• **Work to complete**
Return each entry precisely as it appears below.

• **Available data**
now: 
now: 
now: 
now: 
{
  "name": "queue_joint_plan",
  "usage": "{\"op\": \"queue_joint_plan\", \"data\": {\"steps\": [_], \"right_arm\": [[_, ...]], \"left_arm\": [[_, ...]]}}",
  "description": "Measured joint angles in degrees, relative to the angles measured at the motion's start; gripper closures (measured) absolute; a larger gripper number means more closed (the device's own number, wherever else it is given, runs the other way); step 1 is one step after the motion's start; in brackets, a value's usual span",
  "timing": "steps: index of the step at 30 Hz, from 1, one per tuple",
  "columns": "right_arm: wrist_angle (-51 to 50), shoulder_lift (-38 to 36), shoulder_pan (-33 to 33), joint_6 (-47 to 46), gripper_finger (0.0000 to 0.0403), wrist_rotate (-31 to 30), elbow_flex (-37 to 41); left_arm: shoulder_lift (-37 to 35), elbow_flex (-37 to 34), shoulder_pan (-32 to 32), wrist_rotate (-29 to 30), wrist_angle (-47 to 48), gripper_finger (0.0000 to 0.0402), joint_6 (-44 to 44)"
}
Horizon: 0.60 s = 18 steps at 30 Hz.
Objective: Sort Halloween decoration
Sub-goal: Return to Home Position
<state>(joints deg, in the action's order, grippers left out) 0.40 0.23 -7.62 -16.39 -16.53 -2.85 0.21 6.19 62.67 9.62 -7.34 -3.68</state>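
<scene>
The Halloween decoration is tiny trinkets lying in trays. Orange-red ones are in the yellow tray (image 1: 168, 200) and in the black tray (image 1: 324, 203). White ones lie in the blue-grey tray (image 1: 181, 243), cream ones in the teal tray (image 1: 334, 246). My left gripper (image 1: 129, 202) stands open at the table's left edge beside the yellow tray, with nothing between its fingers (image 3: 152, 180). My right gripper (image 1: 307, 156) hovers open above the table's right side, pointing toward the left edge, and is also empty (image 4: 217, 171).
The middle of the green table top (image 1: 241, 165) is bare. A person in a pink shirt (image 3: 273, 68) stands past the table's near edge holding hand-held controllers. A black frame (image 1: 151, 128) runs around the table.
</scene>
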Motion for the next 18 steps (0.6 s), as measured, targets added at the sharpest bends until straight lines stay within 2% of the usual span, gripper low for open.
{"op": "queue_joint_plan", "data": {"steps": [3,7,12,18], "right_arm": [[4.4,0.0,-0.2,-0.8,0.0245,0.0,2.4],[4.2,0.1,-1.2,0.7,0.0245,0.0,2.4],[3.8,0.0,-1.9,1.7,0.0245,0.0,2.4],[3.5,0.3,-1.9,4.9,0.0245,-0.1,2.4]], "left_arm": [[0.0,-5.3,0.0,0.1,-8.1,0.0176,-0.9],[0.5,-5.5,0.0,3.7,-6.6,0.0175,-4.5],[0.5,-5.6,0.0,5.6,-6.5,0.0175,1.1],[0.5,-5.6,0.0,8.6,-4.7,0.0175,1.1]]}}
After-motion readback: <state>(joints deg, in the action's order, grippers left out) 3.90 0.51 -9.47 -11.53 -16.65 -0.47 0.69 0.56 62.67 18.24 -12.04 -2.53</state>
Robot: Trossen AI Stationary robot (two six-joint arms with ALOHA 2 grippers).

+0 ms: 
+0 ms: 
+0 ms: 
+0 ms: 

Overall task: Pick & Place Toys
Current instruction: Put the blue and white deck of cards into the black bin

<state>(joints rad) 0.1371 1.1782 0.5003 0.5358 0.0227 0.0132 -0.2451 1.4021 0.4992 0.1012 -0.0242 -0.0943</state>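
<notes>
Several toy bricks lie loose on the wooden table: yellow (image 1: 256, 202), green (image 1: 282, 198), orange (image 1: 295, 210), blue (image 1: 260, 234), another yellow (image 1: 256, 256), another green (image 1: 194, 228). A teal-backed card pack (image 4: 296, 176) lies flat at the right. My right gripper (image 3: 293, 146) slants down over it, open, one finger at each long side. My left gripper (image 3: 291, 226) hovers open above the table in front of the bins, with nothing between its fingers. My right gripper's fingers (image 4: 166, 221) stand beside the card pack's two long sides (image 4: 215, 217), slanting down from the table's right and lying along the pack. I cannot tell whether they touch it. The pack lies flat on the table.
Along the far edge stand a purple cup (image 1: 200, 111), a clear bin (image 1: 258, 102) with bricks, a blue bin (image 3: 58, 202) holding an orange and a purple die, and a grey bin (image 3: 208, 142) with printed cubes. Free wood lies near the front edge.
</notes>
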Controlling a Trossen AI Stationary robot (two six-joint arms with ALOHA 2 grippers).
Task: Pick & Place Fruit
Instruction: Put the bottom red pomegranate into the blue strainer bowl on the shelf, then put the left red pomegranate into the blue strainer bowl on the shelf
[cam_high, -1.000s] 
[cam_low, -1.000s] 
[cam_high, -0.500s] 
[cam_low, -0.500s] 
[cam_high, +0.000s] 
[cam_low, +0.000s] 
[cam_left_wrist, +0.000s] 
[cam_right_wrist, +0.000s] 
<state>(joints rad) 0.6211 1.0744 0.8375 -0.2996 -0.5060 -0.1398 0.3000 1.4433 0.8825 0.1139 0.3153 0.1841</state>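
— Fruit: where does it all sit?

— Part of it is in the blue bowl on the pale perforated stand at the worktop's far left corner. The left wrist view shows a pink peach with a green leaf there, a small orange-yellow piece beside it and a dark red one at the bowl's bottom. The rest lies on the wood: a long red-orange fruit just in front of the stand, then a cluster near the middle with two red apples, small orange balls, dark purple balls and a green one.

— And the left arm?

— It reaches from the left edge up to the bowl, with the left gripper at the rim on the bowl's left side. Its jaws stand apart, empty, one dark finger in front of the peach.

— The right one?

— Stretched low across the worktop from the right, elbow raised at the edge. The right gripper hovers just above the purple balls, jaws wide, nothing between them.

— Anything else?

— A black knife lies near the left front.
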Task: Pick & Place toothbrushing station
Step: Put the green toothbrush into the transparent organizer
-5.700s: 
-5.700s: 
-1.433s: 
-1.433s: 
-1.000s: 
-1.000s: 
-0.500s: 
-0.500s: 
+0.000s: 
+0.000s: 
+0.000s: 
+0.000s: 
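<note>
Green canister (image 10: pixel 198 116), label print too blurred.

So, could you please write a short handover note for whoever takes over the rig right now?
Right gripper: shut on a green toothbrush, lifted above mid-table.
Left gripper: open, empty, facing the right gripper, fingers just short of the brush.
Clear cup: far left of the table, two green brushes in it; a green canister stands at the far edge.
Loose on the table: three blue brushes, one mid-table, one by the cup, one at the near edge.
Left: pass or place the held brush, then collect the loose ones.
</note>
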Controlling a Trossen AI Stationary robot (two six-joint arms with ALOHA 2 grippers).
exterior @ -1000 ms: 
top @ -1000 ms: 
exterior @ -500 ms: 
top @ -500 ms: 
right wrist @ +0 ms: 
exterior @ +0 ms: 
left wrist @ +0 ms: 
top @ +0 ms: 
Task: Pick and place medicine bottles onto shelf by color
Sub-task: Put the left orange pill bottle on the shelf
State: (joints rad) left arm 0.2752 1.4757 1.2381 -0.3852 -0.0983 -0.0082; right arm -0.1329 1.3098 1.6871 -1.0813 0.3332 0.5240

• **The answer**
now: 
now: 
now: 
now: 
{
  "name": "queue_joint_plan",
  "usage": "{\"op\": \"queue_joint_plan\", \"data\": {\"steps\": [_], \"right_arm\": [[_, ...]], \"left_arm\": [[_, ...]]}}",
  "description": "Measured joint angles in degrees, relative to the angles measured at the motion's start; gripper closures (measured) absolute; a larger gripper number means more closed (the device's own number, wherever else it is given, runs the other way); step 1 is one step after the motion's start; in brackets, a value's usual span",
  "timing": "steps: index of the step at 30 Hz, from 1, one per tuple",
  "columns": "right_arm: wrist_angle (-51 to 50), shoulder_lift (-38 to 36), shoulder_pan (-33 to 33), joint_6 (-47 to 46), gripper_finger (0.0000 to 0.0403), wrist_rotate (-31 to 30), elbow_flex (-37 to 41); left_arm: shoulder_lift (-37 to 35), elbow_flex (-37 to 34), shoulder_pan (-32 to 32), wrist_rotate (-29 to 30), wrist_angle (-47 to 48), gripper_finger (0.0000 to 0.0402), joint_6 (-44 to 44)"
}
Horizon: 0.60 s = 18 steps at 30 Hz.
Objective: Sort Halloween decoration
Sub-goal: Return to Home Position
<state>(joints deg, in the action's order, grippers left out) 0.40 0.23 -7.62 -16.39 -16.53 -2.85 0.21 6.19 62.67 9.62 -7.34 -3.68</state>
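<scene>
The Halloween decoration is tiny trinkets lying in trays. Orange-red ones are in the yellow tray (image 1: 168, 200) and in the black tray (image 1: 324, 203). White ones lie in the blue-grey tray (image 1: 181, 243), cream ones in the teal tray (image 1: 334, 246). My left gripper (image 1: 129, 202) stands open at the table's left edge beside the yellow tray, with nothing between its fingers (image 3: 152, 180). My right gripper (image 1: 307, 156) hovers open above the table's right side, pointing toward the left edge, and is also empty (image 4: 217, 171).
The middle of the green table top (image 1: 241, 165) is bare. A person in a pink shirt (image 3: 273, 68) stands past the table's near edge holding hand-held controllers. A black frame (image 1: 151, 128) runs around the table.
</scene>
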Motion for the next 18 steps (0.6 s), as measured, targets added at the sharpest bends until straight lines stay within 2% of the usual span, gripper low for open.
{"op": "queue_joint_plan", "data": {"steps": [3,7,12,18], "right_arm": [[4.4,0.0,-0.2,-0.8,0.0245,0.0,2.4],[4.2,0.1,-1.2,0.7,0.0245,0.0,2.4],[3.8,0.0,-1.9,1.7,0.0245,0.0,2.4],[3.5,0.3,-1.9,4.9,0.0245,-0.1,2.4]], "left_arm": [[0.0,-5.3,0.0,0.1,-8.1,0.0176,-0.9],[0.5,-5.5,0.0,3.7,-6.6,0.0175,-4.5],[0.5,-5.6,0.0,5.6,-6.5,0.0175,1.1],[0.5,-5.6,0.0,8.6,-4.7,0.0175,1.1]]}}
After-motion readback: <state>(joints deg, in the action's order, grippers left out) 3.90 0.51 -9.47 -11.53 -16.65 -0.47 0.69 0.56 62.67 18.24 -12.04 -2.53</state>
Robot: Trossen AI Stationary robot (two six-joint arms with ALOHA 2 grippers).

+0 ms: 
+0 ms: 
+0 ms: 
+0 ms: 

Overall task: Pick & Place Toys
Current instruction: Put the blue and white deck of cards into the black bin

<state>(joints rad) 0.1371 1.1782 0.5003 0.5358 0.0227 0.0132 -0.2451 1.4021 0.4992 0.1012 -0.0242 -0.0943</state>
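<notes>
Several toy bricks lie loose on the wooden table: yellow (image 1: 256, 202), green (image 1: 282, 198), orange (image 1: 295, 210), blue (image 1: 260, 234), another yellow (image 1: 256, 256), another green (image 1: 194, 228). A teal-backed card pack (image 4: 296, 176) lies flat at the right. My right gripper (image 3: 293, 146) slants down over it, open, one finger at each long side. My left gripper (image 3: 291, 226) hovers open above the table in front of the bins, with nothing between its fingers. My right gripper's fingers (image 4: 166, 221) stand beside the card pack's two long sides (image 4: 215, 217), slanting down from the table's right and lying along the pack. I cannot tell whether they touch it. The pack lies flat on the table.
Along the far edge stand a purple cup (image 1: 200, 111), a clear bin (image 1: 258, 102) with bricks, a blue bin (image 3: 58, 202) holding an orange and a purple die, and a grey bin (image 3: 208, 142) with printed cubes. Free wood lies near the front edge.
</notes>
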Controlling a Trossen AI Stationary robot (two six-joint arms with ALOHA 2 grippers).
Task: Pick & Place Fruit
Instruction: Put the bottom red pomegranate into the blue strainer bowl on the shelf, then put the left red pomegranate into the blue strainer bowl on the shelf
[cam_high, -1.000s] 
[cam_low, -1.000s] 
[cam_high, -0.500s] 
[cam_low, -0.500s] 
[cam_high, +0.000s] 
[cam_low, +0.000s] 
[cam_left_wrist, +0.000s] 
[cam_right_wrist, +0.000s] 
<state>(joints rad) 0.6211 1.0744 0.8375 -0.2996 -0.5060 -0.1398 0.3000 1.4433 0.8825 0.1139 0.3153 0.1841</state>
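— Fruit: where does it all sit?

— Part of it is in the blue bowl on the pale perforated stand at the worktop's far left corner. The left wrist view shows a pink peach with a green leaf there, a small orange-yellow piece beside it and a dark red one at the bowl's bottom. The rest lies on the wood: a long red-orange fruit just in front of the stand, then a cluster near the middle with two red apples, small orange balls, dark purple balls and a green one.

— And the left arm?

— It reaches from the left edge up to the bowl, with the left gripper at the rim on the bowl's left side. Its jaws stand apart, empty, one dark finger in front of the peach.

— The right one?

— Stretched low across the worktop from the right, elbow raised at the edge. The right gripper hovers just above the purple balls, jaws wide, nothing between them.

— Anything else?

— A black knife lies near the left front.
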Task: Pick & Place toothbrushing station
Step: Put the green toothbrush into the transparent organizer
-5.700s: 
-5.700s: 
-1.433s: 
-1.433s: 
-1.000s: 
-1.000s: 
-0.500s: 
-0.500s: 
+0.000s: 
+0.000s: 
+0.000s: 
+0.000s: 
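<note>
Green canister (image 10: pixel 198 116), label print too blurred.

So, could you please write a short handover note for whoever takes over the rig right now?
Right gripper: shut on a green toothbrush, lifted above mid-table.
Left gripper: open, empty, facing the right gripper, fingers just short of the brush.
Clear cup: far left of the table, two green brushes in it; a green canister stands at the far edge.
Loose on the table: three blue brushes, one mid-table, one by the cup, one at the near edge.
Left: pass or place the held brush, then collect the loose ones.
</note>
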Controlling a Trossen AI Stationary robot (two six-joint arms with ALOHA 2 grippers).
exterior @ -1000 ms: 
top @ -1000 ms: 
exterior @ -500 ms: 
top @ -500 ms: 
right wrist @ +0 ms: 
exterior @ +0 ms: 
left wrist @ +0 ms: 
top @ +0 ms: 
Task: Pick and place medicine bottles onto shelf by color
Sub-task: Put the left orange pill bottle on the shelf
State: (joints rad) left arm 0.2752 1.4757 1.2381 -0.3852 -0.0983 -0.0082; right arm -0.1329 1.3098 1.6871 -1.0813 0.3332 0.5240

Nothing remains to be done for this exercise.